Junior Jones: African-American football player at the private school in Dairy, New Hampshire. He is quiet, and unlike most of his fellow players. He helps rescue Franny from being raped, and is a source of comfort for Franny afterward. After many years, the two marry and give their child to John and Susie.

Chipper Dove: Football player who raped Franny and was Franny's first love. Out of love-sickness, Franny remained in contact with him even after the rape. After the family moved back to the States, they encountered Chipper again, but they staged an elaborate hoax, which resulted in Chipper disappearing from their lives.

Ernst: German radical at the second Hotel New Hampshire. He is involved in a terrorist plot, but is killed by Win before it can be carried out. He resembles Chipper Dove in appearance and deportment.

Bitty Tuck: Rich, classy girl whom John was involved with during the New Year's party. Their fun is cut short when Bitty, while putting on a diaphragm in the bathroom, sees the taxidermy version of Sorrow and faints. Her nickname, "Titsie," refers to her large breasts.

Lenny Metz and Chester Pulaski: Football players who also raped Franny. They were "taken care of" by the "Black Arm of the Law."

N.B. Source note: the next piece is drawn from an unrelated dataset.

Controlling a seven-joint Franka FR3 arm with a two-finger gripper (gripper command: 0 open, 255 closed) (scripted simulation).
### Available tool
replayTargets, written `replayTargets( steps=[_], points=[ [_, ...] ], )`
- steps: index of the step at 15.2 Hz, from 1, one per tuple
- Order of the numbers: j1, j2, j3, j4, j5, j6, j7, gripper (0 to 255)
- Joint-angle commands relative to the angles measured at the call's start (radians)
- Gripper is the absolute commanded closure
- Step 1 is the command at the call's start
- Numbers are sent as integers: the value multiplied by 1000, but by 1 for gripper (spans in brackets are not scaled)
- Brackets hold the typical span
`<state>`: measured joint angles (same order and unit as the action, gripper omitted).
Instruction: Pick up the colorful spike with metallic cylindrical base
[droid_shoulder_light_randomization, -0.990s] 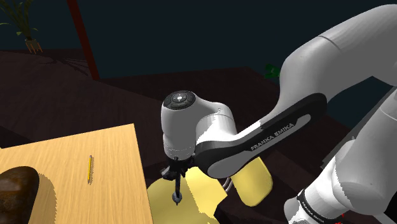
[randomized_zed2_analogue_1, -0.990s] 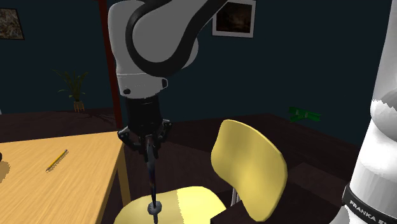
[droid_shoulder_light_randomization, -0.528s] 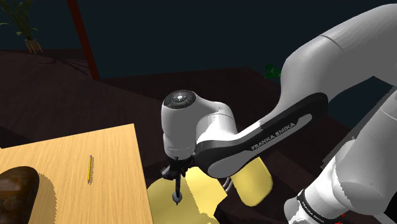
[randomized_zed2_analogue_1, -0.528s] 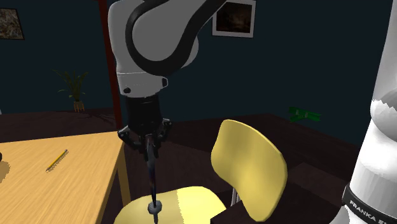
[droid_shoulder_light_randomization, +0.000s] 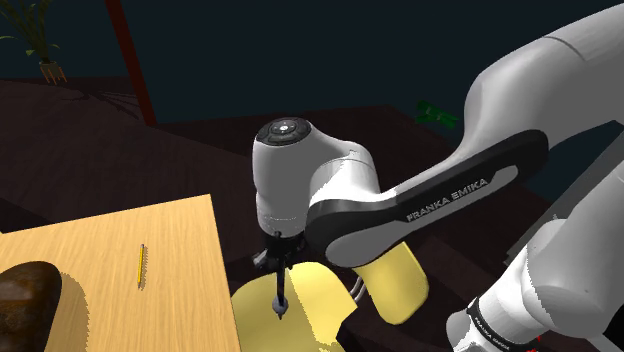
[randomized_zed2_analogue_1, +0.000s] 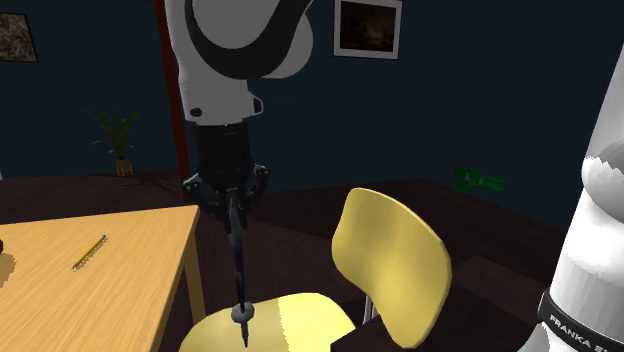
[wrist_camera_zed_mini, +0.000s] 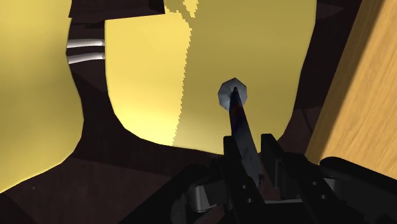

Susie (the Bear): A young woman who meets the Berry family in Vienna, where she is assisting Freud with the hotel. Sometime before working for Freud, Susie was raped by an attacker who stuffed a paper bag over Susie's head, telling her she was too ugly to look at. The anger and indignity Susie feels after this attack cause her to adopt the costume and persona of a bear as a form of self-preservation and retreat. Freud finds Susie's ursine alter ego to be helpful in containing trouble from the colorful factions in his hotel. When Susie meets Franny, the two bond over their similar experiences and find refuge in a temporary sexual relationship. Gradually, Susie reclaims her humanity and self-confidence, and has a romantic relationship with John, but keeps the bear costume. She still suffers from a fear of producing "ugly" offspring, but becomes open to the idea of raising a (human) child when Franny asks her and John to adopt the baby she and Junior conceive.

== "Keep passing the open windows" ==

This phrase recurs throughout the novel as a catchphrase among the Berry family. It is drawn from a story that the Berry parents tell their children, about a street performer called "The King of Mice." Saying "keep passing the open windows" is the family's way of telling each other to persevere.

==Reception==
Writing in The New York Times, John Leonard made gentle fun of the amount of promotion that Irving, a literary celebrity after the success of The World According to Garp, had done for the book, and of some of his claims in these interviews (such as that Hotel New Hampshire was a fable a child could understand), but liked the book overall: "Mr. Irving is extremely funny, at least in his novels... Whether it unravels more than it unfolds doesn't matter in the masterly telling; it enchants... And the set pieces, such as Frannie's revenge on Chipper Dove are wonderful."

==Film adaptation==
The novel was made into a film in 1984, directed by Tony Richardson and starring Jodie Foster, Rob Lowe, and Beau Bridges.